[TASK ITEM] Copy the data exactly as it appears, and do not include any pictures.

[COLLECTED DATA]
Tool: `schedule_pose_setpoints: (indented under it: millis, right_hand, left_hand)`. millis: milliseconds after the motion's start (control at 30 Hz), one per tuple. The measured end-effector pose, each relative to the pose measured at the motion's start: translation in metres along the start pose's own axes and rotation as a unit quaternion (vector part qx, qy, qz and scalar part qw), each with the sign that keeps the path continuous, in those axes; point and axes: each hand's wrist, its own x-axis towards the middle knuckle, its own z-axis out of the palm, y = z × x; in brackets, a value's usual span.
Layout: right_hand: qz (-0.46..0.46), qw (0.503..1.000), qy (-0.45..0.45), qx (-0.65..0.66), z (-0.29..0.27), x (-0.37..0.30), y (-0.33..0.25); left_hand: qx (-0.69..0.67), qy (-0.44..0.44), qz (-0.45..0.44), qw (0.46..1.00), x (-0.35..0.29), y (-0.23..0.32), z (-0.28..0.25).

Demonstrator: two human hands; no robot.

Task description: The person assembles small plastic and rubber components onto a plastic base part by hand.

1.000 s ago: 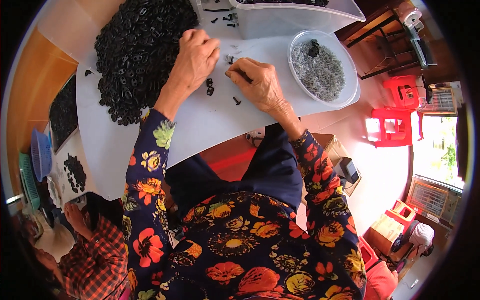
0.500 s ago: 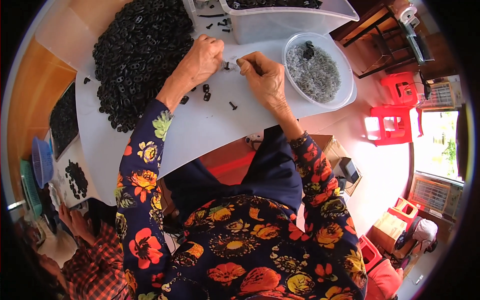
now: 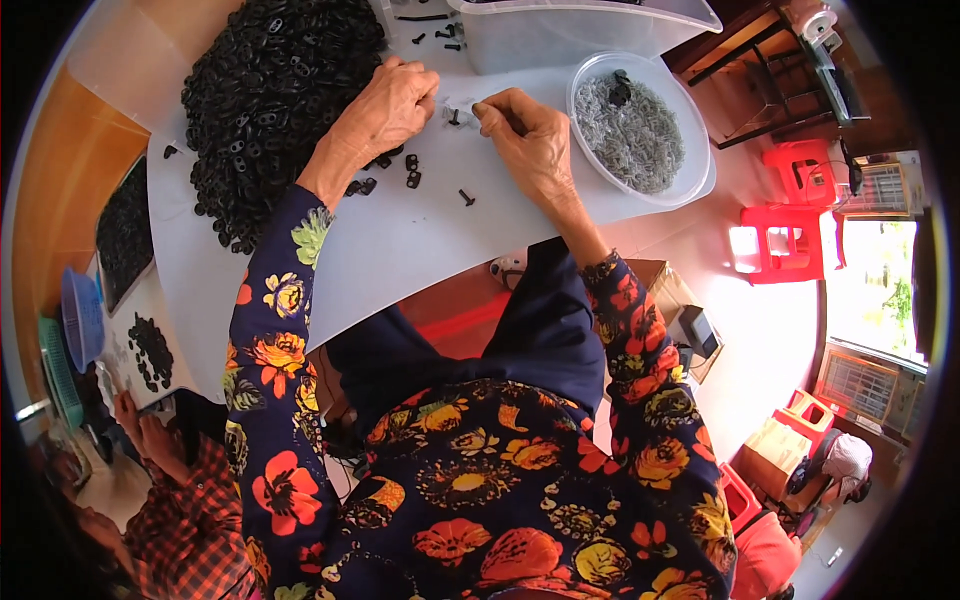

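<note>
My left hand (image 3: 388,105) is at the right edge of a heap of small black plastic parts with oval holes (image 3: 275,120), its fingers curled together. What they hold, if anything, is hidden. Across a small gap, my right hand (image 3: 530,145) has thumb and forefinger pinched; anything between the tips is too small to make out. In the gap lies a small black T-shaped piece (image 3: 455,119) among a few clear bits. Below my left hand are several loose black parts (image 3: 413,172), and another black T-shaped piece (image 3: 466,198) lies nearer me.
A clear round bowl (image 3: 700,165) of small greyish, see-through pieces stands right of my right hand. Behind is a clear plastic bin (image 3: 570,45). At lower left, a person in a checked sleeve (image 3: 190,520) sits by a blue basket (image 3: 82,318). Red stools (image 3: 780,245) stand at right.
My left hand has shifted slightly left, toward the black heap, widening the gap between my hands. My right hand stays nearly in place, still pinched.
</note>
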Motion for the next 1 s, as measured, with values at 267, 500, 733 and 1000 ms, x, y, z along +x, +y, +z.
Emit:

[SOLUTION TO THIS EXERCISE]
Tool: `schedule_pose_setpoints: (indented under it: millis, right_hand, left_hand)`. millis: milliseconds after the motion's start (control at 30 Hz), one per tuple. The measured end-effector pose, each relative to the pose measured at the motion's start: translation in metres along the start pose's own axes and rotation as a unit quaternion (vector part qx, qy, qz and scalar part qw), each with the sign that keeps the path continuous, in those axes; point and axes: each hand's wrist, its own x-axis towards the middle knuckle, its own z-axis out of the palm, y = z × x; in brackets, a value's usual span.
Layout: right_hand: qz (-0.46..0.46), qw (0.503..1.000), qy (-0.45..0.45), qx (-0.65..0.66), z (-0.29..0.27), x (-0.37..0.30), y (-0.33..0.25); left_hand: qx (-0.69..0.67), qy (-0.44..0.44), qz (-0.45..0.44), qw (0.46..1.00), x (-0.35..0.29), y (-0.23..0.32), z (-0.28..0.25).

Demonstrator: two human hands; no robot.

Task description: The person assembles small plastic and rubber components onto a plastic base part by hand.

1.000 s ago: 
0.500 s ago: 
now: 

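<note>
My left hand (image 3: 388,105) is at the right edge of a heap of small black plastic parts with oval holes (image 3: 275,120), its fingers curled together. What they hold, if anything, is hidden. Across a small gap, my right hand (image 3: 530,145) has thumb and forefinger pinched; anything between the tips is too small to make out. In the gap lies a small black T-shaped piece (image 3: 455,119) among a few clear bits. Below my left hand are several loose black parts (image 3: 413,172), and another black T-shaped piece (image 3: 466,198) lies nearer me.
A clear round bowl (image 3: 700,165) of small greyish, see-through pieces stands right of my right hand. Behind is a clear plastic bin (image 3: 570,45). At lower left, a person in a checked sleeve (image 3: 190,520) sits by a blue basket (image 3: 82,318). Red stools (image 3: 780,245) stand at right.
My left hand has shifted slightly left, toward the black heap, widening the gap between my hands. My right hand stays nearly in place, still pinched.
</note>
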Motion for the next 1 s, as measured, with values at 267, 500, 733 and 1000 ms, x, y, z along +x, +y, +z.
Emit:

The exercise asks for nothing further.